Work instruction -
Repeat every line of the following material exactly.

────────────────

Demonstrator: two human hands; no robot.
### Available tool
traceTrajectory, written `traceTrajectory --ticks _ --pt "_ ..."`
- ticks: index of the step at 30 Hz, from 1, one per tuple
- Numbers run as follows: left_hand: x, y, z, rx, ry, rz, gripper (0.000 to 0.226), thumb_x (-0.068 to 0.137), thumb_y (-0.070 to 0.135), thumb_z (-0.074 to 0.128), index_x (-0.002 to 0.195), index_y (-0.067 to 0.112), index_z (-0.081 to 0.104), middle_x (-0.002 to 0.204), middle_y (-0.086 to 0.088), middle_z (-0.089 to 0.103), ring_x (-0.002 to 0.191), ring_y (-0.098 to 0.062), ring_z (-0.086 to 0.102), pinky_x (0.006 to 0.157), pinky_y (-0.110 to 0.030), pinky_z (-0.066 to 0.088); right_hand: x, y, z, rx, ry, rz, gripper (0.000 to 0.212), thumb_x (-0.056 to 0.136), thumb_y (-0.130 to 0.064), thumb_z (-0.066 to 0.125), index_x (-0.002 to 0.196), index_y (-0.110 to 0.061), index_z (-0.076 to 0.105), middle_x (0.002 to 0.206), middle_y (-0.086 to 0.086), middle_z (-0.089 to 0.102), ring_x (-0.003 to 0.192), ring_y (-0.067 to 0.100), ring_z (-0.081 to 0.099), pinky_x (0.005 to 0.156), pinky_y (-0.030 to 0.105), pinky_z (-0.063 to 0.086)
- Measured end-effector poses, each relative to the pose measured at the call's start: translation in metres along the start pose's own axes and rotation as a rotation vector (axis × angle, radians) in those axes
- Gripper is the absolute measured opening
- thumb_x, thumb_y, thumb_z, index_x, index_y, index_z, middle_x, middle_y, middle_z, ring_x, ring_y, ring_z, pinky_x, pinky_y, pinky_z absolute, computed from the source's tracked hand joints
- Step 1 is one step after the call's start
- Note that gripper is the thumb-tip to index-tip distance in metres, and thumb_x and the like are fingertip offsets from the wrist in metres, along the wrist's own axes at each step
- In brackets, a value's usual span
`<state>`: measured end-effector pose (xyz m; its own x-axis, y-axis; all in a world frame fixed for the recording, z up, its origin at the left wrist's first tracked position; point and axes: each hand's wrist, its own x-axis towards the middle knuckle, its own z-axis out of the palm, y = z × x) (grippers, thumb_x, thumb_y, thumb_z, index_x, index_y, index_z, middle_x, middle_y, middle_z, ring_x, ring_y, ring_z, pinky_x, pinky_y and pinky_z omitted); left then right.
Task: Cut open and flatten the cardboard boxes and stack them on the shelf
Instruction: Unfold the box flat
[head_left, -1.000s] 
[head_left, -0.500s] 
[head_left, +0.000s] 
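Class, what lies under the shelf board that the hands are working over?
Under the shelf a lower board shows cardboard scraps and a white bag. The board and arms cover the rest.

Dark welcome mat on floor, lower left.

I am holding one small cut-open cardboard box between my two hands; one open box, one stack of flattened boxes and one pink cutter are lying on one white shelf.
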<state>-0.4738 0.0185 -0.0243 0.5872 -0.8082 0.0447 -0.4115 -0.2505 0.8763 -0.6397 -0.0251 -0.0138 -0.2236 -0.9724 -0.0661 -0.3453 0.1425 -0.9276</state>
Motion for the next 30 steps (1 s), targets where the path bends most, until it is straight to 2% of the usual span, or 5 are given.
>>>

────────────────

Final answer -
Demonstrator: two human hands; no robot.
### Available tool
traceTrajectory, written `traceTrajectory --ticks _ --pt "_ ..."`
- ticks: index of the step at 30 Hz, from 1, one per tuple
- Numbers run as follows: left_hand: x, y, z, rx, ry, rz, gripper (0.000 to 0.226), thumb_x (-0.068 to 0.137), thumb_y (-0.070 to 0.135), thumb_z (-0.074 to 0.128), index_x (-0.002 to 0.195), index_y (-0.067 to 0.112), index_z (-0.081 to 0.104), middle_x (-0.002 to 0.204), middle_y (-0.086 to 0.088), middle_z (-0.089 to 0.103), ring_x (-0.002 to 0.191), ring_y (-0.098 to 0.062), ring_z (-0.086 to 0.102), pinky_x (0.006 to 0.157), pinky_y (-0.110 to 0.030), pinky_z (-0.066 to 0.088); right_hand: x, y, z, rx, ry, rz, gripper (0.000 to 0.212), thumb_x (-0.056 to 0.136), thumb_y (-0.130 to 0.064), thumb_z (-0.066 to 0.125), index_x (-0.002 to 0.196), index_y (-0.110 to 0.061), index_z (-0.076 to 0.105), middle_x (0.002 to 0.206), middle_y (-0.086 to 0.086), middle_z (-0.089 to 0.102), ring_x (-0.003 to 0.192), ring_y (-0.067 to 0.100), ring_z (-0.081 to 0.099), pinky_x (0.005 to 0.156), pinky_y (-0.030 to 0.105), pinky_z (-0.063 to 0.086)
- Measured end-effector poses, each relative to the pose measured at the call's start: translation in metres along the start pose's own axes and rotation as a rotation vector (axis × angle, radians) in those axes
- Gripper is the absolute measured opening
- thumb_x, thumb_y, thumb_z, index_x, index_y, index_z, middle_x, middle_y, middle_z, ring_x, ring_y, ring_z, pinky_x, pinky_y, pinky_z absolute, computed from the source's tracked hand joints
- Step 1 is one step after the call's start
- Note that gripper is the thumb-tip to index-tip distance in metres, and thumb_x and the like are fingertip offsets from the wrist in metres, along the wrist's own axes at each step
- In brackets, a value's usual span
`<state>`: measured end-effector pose (xyz m; its own x-axis, y-axis; all in a world frame fixed for the recording, z up, its origin at the left wrist's first tracked position; point and axes: each hand's wrist, its own x-axis towards the middle knuckle, its own z-axis out of the palm, y = z × x) (grippers, thumb_x, thumb_y, thumb_z, index_x, index_y, index_z, middle_x, middle_y, middle_z, ring_x, ring_y, ring_z, pinky_x, pinky_y and pinky_z omitted); left then right.
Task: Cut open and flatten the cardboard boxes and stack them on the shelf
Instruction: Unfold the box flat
[head_left, -1.000s] 
[head_left, -0.500s] 
[head_left, +0.000s] 
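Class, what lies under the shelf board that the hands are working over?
Under the shelf a lower board shows cardboard scraps and a white bag. The board and arms cover the rest.

Dark welcome mat on floor, lower left.

I am holding one small cut-open cardboard box between my two hands; one open box, one stack of flattened boxes and one pink cutter are lying on one white shelf.
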<state>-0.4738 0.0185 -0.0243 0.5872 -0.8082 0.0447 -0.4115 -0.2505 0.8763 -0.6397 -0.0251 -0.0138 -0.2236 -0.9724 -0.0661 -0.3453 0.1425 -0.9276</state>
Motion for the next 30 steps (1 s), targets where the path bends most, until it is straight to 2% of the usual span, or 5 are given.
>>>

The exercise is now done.